Un grand moment pour moi, qui n’étais jamais rentré dans ce magnifique théâtre qu'est la Monnaie. Des médaillons placés autour de l’orchestre célèbrent quelques grands compositeurs d’opéra : quelle satisfaction d’y voir Janacek à côté de Rossini, Monteverdi, Mozart et Verdi !
Musicalement, cette production du Vaisseau fantôme est un bijou. Superbe direction musicale de Kazushi Ono, magnifique distribution sans faille, dans laquelle on apprécie particulièrement le baryton-basse islandais Tómas Tómasson, vu il y a quelques semaines dans le rôle de Fafner à Liège, à la maîtrise remarquable et à la voix sublimement suave. Belle performance également de Hélène Bernardy, qui allie sans effort visible une grande puissance vocale et une belle subtilité expressive. Peu de chanteuses arrivent aussi facilement à ne pas donner l’impression de crier dans les passages les plus animés. Curieuse coïncidence, enfin, de retrouver Jacqueline Van Quaille, vue il y a quelques années en Castafiore dans la comédie musicale Tintin et le temple du soleil (épisode “curieusement” omis de sa biographie...)

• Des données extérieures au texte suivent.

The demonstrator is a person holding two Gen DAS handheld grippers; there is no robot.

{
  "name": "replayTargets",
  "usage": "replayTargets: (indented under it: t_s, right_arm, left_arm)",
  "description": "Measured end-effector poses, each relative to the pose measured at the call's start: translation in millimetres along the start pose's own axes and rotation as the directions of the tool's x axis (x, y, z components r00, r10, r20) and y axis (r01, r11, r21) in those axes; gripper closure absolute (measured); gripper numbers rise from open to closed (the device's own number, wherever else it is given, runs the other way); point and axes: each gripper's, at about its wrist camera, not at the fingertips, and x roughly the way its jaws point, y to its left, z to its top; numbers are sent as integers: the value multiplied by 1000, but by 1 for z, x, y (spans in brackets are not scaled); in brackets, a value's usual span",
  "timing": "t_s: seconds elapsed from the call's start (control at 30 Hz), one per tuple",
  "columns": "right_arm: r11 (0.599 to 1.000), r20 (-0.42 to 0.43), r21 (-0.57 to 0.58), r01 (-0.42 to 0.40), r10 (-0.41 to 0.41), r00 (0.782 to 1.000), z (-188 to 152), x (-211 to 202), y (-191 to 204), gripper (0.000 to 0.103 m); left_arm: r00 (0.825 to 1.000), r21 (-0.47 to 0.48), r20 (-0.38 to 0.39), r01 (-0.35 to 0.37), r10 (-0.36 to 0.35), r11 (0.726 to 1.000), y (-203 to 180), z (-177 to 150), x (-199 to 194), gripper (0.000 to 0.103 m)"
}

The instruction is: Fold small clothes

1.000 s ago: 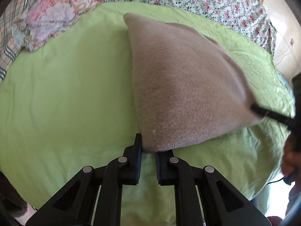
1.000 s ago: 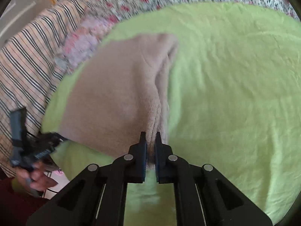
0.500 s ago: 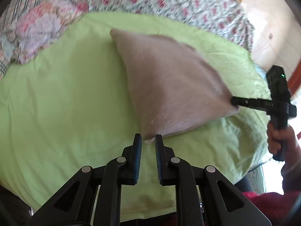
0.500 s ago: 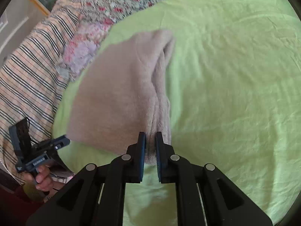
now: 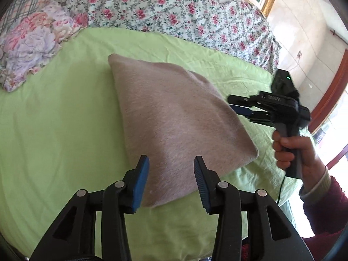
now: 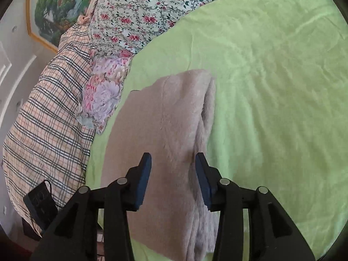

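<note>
A beige fuzzy garment (image 5: pixel 174 121) lies folded flat on the green sheet (image 5: pixel 54 119). My left gripper (image 5: pixel 171 174) is open and empty, held just above the garment's near corner. My right gripper (image 6: pixel 173 171) is open and empty above the garment's (image 6: pixel 165 130) other near end, beside its thick folded edge. The right gripper also shows in the left wrist view (image 5: pixel 239 106), held by a hand at the garment's right side, apart from the cloth.
A floral quilt (image 5: pixel 174 6) lies across the back of the bed. A purple floral pillow (image 5: pixel 32 41) and a plaid pillow (image 6: pixel 43 119) lie at the left. The bed's edge runs along the near side. A framed picture (image 6: pixel 54 6) hangs behind.
Both grippers were shut on the garment's near corners. Both have opened, let go and drawn back a little. The garment now lies flat on the sheet.
</note>
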Motion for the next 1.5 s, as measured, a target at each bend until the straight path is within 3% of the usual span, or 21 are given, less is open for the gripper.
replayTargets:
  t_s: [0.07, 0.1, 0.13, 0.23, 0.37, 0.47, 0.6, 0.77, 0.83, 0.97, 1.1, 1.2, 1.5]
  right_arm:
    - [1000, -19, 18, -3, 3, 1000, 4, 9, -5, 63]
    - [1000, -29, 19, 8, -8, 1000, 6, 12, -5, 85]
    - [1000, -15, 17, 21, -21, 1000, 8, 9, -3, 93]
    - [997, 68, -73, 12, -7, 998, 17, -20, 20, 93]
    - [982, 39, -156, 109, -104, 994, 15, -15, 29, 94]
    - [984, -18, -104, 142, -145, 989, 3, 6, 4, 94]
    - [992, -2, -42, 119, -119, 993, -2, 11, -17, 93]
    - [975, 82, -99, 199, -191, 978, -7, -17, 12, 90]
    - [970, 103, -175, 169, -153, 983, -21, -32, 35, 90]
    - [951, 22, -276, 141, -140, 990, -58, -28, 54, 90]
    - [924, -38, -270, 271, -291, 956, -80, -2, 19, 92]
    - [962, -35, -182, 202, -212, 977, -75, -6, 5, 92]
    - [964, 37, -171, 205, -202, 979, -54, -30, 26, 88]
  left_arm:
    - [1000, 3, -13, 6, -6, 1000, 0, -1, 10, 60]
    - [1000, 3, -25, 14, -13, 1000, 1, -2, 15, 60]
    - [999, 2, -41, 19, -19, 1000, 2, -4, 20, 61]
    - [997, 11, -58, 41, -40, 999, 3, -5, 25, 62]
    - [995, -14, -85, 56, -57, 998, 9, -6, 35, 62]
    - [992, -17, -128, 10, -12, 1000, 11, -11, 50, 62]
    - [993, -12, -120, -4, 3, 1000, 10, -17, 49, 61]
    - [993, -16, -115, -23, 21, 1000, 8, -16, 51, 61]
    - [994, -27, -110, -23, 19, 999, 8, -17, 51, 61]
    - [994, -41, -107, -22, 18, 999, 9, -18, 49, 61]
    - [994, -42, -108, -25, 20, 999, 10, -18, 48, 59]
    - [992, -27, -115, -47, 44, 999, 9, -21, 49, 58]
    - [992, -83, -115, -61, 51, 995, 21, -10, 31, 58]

La réussite de cette production au plan musical n’a malheureusement d’égal que l’abyssale niaiserie de la mise en scène de Guy Cassiers. Et pourtant, la première impression visuelle est assez captivante, et les considérables moyens technologiques déployés pouvaient laisser espérer une conception radicalement novatrice de la scénographie, comme dans la très belle production de Tristan et Isolde récemment présentée à Bastille. Au lieu de cela, on passe la soirée à se demander quel concept, s’il y en a un, peut bien expliquer le spectacle affligeant de solistes perpétuellement à la face, chantant en direction du public même lorsqu’ils s’adressent à d’autres personnages... ou encore les mouvements robotisés imposés au chœur, qui outre qu’il est affublé de costumes grotesques, se trouve obligé de “faire les vagues” durant l’ouverture, puis de mimer les paroles des chansons en langage des signes.